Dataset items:
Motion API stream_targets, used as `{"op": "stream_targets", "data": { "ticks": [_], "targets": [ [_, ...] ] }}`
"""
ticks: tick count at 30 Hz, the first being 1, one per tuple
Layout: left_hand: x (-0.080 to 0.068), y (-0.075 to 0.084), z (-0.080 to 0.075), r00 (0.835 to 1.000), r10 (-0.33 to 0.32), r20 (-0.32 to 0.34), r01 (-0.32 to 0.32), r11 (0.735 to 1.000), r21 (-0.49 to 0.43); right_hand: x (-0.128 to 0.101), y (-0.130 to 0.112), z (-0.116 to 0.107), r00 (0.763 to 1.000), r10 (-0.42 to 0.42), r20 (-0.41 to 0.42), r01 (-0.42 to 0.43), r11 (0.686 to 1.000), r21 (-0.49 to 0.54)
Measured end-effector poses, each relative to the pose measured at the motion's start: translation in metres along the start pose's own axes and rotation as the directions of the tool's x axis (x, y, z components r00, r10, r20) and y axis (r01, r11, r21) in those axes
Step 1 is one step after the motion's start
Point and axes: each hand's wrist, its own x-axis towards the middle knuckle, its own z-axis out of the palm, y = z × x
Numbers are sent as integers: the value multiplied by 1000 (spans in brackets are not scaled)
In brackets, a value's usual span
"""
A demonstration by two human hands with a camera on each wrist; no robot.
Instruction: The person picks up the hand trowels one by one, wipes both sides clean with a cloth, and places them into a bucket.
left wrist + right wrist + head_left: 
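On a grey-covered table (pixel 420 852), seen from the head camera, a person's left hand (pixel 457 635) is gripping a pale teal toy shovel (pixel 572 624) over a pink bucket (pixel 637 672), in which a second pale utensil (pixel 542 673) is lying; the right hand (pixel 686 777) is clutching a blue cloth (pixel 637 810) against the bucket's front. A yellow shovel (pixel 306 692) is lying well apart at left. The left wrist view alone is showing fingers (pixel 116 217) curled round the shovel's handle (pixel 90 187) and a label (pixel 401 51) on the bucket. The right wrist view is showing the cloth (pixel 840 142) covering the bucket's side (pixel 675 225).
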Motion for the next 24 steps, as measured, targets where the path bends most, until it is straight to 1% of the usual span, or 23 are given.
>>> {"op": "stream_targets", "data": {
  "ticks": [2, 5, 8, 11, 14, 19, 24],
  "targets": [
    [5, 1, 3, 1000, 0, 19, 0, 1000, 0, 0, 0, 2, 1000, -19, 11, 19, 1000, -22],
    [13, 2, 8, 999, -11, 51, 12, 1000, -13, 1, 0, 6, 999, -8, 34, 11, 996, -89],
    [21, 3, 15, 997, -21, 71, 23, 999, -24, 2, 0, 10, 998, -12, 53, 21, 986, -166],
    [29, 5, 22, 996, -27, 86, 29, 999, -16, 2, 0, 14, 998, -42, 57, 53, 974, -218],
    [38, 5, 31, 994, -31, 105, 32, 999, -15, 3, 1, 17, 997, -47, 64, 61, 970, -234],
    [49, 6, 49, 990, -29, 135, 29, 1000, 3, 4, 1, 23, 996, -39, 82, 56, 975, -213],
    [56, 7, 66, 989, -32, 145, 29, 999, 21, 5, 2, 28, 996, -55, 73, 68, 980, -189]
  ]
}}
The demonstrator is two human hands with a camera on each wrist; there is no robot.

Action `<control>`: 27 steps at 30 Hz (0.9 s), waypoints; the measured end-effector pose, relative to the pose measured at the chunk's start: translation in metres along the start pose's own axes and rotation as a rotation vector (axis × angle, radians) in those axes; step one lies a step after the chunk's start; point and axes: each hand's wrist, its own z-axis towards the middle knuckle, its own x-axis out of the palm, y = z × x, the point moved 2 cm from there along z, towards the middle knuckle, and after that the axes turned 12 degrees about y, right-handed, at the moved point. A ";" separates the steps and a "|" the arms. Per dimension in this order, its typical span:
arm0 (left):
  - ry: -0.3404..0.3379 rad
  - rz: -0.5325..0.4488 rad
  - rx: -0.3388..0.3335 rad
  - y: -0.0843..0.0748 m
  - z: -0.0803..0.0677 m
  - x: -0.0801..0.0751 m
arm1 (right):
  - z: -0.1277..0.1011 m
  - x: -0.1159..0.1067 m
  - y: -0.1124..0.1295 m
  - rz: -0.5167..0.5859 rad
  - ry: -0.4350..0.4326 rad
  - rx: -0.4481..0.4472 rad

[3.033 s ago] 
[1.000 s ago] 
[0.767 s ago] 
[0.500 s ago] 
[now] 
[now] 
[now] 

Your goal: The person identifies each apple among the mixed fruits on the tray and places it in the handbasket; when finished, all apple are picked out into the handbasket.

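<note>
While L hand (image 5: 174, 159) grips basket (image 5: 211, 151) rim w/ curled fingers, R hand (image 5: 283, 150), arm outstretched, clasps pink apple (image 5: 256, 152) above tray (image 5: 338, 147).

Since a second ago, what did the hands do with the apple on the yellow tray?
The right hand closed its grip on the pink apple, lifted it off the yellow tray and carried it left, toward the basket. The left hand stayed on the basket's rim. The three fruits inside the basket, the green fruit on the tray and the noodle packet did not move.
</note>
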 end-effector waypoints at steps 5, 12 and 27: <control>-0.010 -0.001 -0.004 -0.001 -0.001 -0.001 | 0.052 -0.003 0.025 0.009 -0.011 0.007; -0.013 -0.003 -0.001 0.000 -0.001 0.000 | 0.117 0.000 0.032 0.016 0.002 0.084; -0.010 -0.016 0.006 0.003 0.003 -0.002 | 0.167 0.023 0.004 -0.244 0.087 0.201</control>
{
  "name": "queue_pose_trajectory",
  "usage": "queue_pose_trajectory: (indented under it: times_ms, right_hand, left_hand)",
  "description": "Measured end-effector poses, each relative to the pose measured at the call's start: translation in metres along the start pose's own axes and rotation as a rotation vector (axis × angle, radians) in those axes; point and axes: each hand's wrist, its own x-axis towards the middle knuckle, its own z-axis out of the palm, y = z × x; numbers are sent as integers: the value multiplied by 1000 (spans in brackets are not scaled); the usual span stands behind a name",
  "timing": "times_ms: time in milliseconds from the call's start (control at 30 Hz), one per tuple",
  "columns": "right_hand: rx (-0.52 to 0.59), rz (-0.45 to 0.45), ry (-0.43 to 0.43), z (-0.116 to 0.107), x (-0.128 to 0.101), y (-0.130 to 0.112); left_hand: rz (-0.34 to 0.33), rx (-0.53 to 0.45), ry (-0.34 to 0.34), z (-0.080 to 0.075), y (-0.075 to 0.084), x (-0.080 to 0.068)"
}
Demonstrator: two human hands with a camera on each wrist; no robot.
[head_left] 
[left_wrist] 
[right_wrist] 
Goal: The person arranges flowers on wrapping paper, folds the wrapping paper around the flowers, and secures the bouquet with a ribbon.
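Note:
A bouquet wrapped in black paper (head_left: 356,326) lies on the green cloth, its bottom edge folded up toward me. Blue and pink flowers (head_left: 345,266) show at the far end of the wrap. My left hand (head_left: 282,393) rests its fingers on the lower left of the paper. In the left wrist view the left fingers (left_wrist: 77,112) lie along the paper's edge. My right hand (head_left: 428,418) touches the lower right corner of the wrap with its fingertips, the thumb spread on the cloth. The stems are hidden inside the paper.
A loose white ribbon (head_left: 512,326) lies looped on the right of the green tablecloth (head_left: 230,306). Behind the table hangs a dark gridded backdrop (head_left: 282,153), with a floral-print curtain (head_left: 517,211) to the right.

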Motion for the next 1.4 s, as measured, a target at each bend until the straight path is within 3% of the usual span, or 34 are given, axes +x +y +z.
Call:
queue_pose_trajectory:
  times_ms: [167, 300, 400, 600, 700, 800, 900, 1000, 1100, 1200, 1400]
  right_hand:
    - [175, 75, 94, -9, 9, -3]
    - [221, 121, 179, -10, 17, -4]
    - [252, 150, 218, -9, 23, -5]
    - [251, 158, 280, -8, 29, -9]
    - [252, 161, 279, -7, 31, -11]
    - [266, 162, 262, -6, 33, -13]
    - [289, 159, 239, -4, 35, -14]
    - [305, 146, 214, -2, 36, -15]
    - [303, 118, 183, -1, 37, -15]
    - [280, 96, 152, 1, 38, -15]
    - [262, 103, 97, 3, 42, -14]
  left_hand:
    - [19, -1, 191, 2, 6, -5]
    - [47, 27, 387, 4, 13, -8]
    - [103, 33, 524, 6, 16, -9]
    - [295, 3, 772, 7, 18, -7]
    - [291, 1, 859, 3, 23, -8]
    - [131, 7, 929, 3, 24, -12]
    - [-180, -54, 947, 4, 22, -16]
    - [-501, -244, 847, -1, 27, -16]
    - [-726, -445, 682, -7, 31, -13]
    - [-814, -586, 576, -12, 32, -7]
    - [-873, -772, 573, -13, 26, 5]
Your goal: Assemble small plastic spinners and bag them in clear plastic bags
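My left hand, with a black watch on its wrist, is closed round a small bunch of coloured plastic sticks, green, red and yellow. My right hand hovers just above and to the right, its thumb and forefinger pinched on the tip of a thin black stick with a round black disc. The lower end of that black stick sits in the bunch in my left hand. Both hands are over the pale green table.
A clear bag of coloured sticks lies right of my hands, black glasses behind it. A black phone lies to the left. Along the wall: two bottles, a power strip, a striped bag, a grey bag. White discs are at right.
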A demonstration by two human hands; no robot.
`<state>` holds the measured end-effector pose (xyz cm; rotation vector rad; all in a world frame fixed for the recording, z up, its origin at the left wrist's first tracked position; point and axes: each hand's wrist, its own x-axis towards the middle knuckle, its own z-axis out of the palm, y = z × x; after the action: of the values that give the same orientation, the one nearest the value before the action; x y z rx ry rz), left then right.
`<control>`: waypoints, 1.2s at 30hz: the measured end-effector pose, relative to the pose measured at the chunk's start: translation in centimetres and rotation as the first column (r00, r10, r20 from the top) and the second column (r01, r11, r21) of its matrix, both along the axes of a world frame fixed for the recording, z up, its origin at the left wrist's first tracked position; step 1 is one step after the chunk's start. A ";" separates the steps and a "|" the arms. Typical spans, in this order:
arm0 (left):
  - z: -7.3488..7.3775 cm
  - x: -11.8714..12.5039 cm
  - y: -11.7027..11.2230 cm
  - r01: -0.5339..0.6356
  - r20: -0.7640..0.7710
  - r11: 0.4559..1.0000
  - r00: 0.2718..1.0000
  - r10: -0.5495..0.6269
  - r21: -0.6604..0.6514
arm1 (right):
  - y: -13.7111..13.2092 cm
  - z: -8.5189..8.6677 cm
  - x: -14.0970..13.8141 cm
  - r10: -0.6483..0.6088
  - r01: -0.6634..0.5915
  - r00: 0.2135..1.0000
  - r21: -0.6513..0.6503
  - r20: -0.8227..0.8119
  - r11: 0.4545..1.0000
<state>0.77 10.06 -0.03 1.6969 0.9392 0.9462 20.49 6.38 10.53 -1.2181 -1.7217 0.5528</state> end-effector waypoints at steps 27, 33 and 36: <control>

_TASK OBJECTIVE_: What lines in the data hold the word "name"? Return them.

_EXERCISE SOLUTION_:
  "name": "queue_pose_trajectory",
  "description": "Measured end-effector poses, each relative to the pose measured at the call's start: translation in metres along the start pose's own axes and rotation as a rotation vector (axis × angle, radians) in those axes; point and axes: each hand's wrist, its own x-axis towards the middle knuckle, its own z-axis out of the palm, y = z × x; numbers are sent as integers: the value multiplied by 1000 (spans in brackets are not scaled); the usual span stands behind a name",

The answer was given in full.